How to read Nginx access logs
When something breaks, the access log tells a story. Who hit the site. What they asked for. Which URLs failed. When a spike started. I used these steps on a real project and they worked. The examples below are safe to copy and run, then tweak for your setup.
What are Nginx access logs?
Nginx access logs are text files that record every HTTP request your web server receives. Each line represents one request and contains details like the client's IP address, timestamp, HTTP method, URL path, status code, response size, and more.

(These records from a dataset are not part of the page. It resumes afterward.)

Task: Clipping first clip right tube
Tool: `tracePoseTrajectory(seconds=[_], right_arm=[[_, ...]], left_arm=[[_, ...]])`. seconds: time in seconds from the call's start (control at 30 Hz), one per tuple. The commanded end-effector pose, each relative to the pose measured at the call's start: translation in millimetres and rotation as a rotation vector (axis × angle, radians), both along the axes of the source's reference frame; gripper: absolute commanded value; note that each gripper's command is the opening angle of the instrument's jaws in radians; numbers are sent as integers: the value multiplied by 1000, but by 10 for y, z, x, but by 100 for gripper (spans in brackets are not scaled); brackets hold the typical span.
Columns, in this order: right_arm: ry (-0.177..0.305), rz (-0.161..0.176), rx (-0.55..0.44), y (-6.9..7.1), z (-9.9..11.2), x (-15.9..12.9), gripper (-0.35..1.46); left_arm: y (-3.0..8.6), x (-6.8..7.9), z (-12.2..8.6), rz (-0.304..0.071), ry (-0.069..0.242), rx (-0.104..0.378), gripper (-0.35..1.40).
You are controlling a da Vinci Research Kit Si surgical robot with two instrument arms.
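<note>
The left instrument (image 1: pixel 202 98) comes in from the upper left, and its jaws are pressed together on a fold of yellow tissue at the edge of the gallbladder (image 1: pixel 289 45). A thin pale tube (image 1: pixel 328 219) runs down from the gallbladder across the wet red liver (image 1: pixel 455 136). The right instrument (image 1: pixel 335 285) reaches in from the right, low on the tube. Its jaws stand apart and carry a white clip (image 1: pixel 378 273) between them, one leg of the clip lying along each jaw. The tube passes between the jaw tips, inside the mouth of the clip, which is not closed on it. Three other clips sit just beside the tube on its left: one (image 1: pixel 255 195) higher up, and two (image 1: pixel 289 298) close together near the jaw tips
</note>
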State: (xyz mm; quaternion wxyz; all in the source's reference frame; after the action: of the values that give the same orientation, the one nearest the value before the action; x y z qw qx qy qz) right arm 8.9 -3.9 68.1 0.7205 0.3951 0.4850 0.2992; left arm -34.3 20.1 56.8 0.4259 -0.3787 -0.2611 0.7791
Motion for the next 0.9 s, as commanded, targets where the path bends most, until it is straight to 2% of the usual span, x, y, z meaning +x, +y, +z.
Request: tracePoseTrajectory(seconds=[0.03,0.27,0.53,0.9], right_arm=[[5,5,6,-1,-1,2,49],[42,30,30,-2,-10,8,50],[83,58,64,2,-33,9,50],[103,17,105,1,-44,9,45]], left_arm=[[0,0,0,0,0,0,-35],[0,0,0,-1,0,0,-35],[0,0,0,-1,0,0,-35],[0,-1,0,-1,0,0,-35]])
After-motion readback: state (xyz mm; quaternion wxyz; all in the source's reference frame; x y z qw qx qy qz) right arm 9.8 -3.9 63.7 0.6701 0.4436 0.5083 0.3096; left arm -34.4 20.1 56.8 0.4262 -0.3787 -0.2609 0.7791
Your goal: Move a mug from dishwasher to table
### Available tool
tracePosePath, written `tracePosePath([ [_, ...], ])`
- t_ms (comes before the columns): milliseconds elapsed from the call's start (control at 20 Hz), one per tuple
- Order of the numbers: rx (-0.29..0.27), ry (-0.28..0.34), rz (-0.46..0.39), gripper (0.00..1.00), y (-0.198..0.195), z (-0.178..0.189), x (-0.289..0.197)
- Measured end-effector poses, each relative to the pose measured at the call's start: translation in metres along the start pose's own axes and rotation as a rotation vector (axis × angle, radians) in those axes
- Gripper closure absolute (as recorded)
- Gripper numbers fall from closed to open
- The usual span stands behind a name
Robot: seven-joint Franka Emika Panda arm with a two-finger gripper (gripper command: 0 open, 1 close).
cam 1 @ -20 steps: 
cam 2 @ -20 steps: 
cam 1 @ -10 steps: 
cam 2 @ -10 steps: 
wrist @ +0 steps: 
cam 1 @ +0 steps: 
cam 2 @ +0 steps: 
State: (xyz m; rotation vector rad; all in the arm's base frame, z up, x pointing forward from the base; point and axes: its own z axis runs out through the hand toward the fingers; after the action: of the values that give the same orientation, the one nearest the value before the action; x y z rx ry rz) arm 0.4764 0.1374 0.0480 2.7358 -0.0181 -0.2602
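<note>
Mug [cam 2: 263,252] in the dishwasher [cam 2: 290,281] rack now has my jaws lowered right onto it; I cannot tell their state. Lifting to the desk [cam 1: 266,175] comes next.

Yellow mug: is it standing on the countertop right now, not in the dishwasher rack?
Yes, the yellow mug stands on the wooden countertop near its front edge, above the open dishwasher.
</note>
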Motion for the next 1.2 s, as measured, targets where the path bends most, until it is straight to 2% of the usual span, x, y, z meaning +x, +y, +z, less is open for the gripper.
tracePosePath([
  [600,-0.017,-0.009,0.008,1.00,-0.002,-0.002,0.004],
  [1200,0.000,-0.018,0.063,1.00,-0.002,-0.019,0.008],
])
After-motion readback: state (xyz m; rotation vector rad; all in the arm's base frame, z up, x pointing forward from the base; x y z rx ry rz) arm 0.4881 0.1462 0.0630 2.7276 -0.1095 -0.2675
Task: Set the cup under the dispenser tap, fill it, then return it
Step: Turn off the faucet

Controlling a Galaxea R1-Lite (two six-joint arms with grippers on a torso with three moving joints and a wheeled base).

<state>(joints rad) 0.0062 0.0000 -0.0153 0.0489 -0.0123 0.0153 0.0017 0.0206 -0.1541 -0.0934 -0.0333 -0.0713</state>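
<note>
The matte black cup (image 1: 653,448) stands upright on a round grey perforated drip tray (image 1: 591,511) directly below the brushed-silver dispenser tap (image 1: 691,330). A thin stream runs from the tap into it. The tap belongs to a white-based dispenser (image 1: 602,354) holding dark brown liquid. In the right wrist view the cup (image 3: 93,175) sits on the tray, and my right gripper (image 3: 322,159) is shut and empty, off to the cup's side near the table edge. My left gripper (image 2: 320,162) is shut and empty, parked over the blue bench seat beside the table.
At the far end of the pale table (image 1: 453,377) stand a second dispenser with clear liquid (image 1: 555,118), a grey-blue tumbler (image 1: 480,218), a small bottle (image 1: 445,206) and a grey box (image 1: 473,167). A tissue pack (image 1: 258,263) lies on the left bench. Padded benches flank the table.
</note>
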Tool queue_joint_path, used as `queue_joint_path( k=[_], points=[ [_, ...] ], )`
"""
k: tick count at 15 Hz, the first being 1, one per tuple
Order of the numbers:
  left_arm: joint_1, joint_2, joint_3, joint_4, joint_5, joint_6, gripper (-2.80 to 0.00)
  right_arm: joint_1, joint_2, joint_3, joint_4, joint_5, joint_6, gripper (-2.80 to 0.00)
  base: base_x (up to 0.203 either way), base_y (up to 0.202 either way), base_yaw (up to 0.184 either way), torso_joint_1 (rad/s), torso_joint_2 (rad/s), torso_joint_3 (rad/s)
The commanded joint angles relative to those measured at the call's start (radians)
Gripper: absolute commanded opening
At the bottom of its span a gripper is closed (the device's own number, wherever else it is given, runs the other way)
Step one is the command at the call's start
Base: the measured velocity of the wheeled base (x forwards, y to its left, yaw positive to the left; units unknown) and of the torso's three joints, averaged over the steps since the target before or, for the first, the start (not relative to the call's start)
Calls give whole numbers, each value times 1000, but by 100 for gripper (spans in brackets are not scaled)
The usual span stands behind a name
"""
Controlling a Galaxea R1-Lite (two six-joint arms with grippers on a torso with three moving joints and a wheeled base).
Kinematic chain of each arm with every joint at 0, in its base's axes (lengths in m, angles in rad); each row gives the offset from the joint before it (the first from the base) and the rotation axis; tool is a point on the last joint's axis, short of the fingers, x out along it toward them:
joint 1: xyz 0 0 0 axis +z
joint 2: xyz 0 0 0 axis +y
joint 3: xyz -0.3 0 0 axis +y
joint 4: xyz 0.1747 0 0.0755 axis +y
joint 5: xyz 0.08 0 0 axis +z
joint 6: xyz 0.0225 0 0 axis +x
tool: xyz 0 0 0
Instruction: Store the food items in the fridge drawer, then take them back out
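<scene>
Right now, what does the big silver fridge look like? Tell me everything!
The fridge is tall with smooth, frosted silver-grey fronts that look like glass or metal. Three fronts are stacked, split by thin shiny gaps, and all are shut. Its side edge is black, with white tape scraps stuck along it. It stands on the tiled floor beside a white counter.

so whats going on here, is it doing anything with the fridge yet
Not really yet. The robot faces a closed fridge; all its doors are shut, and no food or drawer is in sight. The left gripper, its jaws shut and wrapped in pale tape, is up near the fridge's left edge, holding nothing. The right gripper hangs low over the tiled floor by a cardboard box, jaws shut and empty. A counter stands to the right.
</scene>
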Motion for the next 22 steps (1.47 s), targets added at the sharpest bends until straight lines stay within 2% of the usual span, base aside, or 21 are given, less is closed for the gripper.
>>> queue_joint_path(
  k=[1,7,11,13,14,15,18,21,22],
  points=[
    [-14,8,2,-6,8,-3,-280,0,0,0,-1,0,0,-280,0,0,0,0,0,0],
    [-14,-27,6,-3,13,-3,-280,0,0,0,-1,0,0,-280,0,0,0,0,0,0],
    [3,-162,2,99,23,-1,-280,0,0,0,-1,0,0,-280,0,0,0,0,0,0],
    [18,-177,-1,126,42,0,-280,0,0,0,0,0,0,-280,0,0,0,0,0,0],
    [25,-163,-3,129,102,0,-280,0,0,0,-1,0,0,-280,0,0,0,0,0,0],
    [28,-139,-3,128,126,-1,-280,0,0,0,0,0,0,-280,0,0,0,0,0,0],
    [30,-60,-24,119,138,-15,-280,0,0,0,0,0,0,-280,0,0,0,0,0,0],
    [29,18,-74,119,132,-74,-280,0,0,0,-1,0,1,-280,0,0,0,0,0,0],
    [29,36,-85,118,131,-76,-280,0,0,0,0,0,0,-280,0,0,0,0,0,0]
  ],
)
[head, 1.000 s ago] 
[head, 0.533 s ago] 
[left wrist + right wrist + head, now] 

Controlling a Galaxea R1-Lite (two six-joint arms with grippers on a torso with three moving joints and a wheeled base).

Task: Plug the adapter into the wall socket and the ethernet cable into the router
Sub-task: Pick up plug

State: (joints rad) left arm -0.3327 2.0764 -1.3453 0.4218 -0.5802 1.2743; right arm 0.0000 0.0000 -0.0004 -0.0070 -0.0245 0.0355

These logs are automatically generated by Nginx as it processes requests. Every time someone visits your site, clicks a link, submits a form, or even hits a broken URL, Nginx writes a line to the access log. This happens in real-time, so the log file is constantly growing.
How access logs work
Nginx uses a configurable log format defined in your nginx.conf file. The default format looks like this:
log_format main '$remote_addr - $remote_user [$time_local] "$request" '
'$status $body_bytes_sent "$http_referer" '
'"$http_user_agent"';
This creates log entries like:
192.168.1.100 - - [20/Aug/2025:10:30:45 +0000] "GET /blog/post HTTP/1.1" 200 1234 "https://example.com/" "Mozilla/5.0..."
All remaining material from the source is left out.